● **TASK OBJECTIVE**:
Using the listing below, say how many lines have the string "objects" in them, giving the number alone.

● **SUPPLIED DATA**:

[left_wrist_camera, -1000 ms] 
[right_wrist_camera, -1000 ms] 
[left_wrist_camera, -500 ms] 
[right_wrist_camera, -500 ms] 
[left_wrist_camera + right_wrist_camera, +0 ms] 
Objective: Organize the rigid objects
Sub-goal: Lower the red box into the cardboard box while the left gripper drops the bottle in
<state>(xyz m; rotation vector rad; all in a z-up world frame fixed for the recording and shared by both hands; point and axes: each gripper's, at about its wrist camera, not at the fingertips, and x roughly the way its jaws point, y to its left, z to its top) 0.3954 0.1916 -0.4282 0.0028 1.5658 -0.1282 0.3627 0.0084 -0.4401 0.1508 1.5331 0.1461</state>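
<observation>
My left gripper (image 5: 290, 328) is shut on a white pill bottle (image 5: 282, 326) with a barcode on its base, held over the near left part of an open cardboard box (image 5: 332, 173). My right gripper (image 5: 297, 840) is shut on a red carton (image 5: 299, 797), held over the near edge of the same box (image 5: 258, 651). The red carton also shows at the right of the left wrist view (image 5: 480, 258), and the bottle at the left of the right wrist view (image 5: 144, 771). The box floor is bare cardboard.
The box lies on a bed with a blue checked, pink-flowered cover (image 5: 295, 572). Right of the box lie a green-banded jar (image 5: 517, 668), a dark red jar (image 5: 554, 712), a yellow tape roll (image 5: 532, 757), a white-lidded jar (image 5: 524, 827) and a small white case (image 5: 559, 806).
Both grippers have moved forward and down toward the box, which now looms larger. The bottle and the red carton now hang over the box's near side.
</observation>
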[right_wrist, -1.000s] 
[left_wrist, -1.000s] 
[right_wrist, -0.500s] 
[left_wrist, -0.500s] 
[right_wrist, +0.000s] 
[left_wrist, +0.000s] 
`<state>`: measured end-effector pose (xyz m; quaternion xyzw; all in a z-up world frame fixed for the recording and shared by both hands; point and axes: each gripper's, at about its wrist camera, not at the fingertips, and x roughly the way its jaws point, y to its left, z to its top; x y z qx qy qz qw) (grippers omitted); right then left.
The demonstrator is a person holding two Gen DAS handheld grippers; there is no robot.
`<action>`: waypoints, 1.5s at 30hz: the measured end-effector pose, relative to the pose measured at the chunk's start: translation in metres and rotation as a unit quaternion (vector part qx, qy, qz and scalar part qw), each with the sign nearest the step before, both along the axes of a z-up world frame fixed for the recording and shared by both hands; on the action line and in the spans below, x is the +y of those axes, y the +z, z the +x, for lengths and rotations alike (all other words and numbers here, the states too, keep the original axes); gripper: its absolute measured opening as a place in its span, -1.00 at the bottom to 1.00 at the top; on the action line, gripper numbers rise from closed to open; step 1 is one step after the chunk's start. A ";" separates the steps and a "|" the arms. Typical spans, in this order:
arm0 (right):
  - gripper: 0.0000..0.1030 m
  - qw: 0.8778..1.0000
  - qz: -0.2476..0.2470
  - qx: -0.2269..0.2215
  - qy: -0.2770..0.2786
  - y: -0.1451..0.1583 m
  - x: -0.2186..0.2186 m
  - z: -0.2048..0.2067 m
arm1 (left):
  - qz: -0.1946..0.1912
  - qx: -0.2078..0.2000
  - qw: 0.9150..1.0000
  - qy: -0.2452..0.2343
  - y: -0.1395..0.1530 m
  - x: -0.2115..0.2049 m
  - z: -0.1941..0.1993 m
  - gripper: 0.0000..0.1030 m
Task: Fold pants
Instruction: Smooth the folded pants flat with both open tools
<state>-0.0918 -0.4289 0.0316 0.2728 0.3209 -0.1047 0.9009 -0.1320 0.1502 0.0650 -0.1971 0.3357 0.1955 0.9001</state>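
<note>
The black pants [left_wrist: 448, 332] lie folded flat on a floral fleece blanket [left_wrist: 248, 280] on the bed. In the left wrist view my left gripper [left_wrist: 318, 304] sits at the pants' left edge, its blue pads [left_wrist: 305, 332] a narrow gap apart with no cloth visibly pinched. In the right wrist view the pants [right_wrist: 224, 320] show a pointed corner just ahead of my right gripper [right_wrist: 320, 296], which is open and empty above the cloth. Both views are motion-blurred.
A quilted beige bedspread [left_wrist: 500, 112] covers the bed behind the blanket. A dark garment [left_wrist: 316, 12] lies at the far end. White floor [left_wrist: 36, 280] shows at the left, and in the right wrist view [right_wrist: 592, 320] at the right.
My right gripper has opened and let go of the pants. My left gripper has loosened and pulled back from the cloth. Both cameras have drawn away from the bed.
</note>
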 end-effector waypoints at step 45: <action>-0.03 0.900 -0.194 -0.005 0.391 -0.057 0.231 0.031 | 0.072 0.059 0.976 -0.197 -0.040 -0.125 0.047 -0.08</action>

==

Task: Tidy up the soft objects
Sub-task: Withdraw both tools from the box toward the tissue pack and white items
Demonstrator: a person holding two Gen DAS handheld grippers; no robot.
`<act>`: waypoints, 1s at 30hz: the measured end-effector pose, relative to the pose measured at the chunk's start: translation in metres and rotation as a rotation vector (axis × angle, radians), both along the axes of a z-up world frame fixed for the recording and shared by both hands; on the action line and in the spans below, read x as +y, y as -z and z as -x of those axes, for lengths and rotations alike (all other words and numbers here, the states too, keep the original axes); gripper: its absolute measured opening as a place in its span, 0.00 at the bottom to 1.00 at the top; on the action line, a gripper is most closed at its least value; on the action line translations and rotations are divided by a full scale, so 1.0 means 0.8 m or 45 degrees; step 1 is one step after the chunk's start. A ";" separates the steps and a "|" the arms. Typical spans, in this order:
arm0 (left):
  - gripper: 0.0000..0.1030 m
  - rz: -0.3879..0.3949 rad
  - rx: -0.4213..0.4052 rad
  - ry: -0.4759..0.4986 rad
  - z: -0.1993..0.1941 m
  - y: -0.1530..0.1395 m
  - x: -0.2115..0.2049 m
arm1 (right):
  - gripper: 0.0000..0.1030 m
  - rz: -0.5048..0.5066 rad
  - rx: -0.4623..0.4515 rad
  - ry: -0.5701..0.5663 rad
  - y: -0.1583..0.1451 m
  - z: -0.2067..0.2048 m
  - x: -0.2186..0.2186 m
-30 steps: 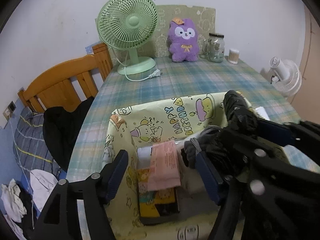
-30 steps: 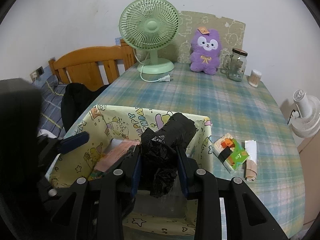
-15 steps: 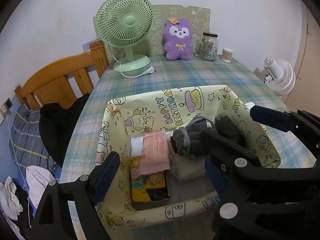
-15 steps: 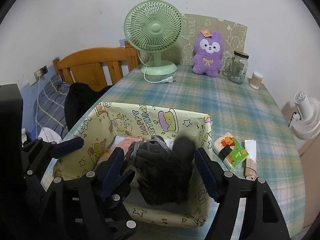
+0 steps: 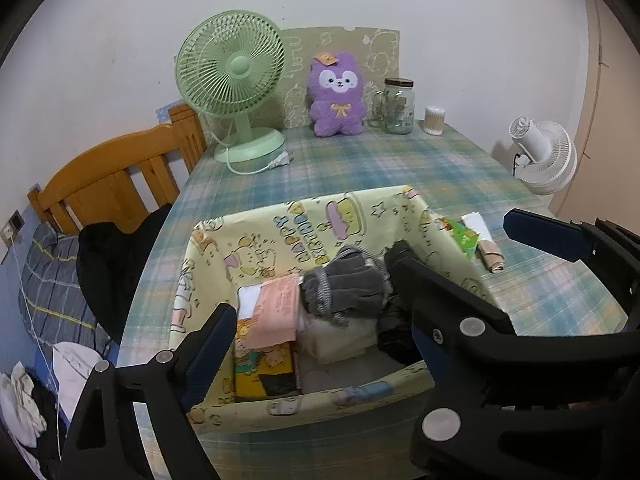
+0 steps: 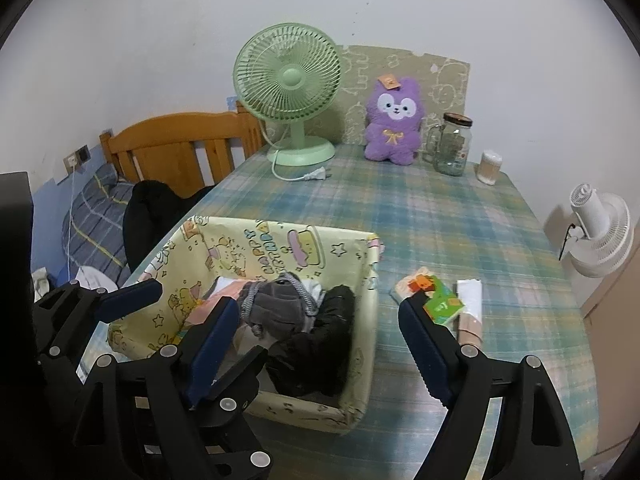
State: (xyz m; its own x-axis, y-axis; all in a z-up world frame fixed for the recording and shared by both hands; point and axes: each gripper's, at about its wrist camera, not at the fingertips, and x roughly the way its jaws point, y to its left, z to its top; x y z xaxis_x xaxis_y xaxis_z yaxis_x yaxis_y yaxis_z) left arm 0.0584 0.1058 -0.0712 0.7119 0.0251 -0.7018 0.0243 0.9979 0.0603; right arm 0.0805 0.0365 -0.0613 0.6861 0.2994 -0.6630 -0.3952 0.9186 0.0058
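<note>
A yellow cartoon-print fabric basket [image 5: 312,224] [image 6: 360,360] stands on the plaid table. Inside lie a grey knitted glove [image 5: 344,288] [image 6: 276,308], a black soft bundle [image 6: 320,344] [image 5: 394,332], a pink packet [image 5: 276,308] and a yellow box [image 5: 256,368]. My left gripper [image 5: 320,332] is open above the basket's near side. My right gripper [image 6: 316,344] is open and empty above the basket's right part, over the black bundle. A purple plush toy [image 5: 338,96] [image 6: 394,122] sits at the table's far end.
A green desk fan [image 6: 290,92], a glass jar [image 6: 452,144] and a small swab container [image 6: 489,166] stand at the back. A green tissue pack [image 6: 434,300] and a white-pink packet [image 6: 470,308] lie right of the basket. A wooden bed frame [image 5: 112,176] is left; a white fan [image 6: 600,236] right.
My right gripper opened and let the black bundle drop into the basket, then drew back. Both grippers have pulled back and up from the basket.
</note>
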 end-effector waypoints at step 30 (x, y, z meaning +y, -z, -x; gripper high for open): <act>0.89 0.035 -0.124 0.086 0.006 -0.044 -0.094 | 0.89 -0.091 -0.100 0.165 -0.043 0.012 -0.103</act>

● **YOUR RESPONSE**:
2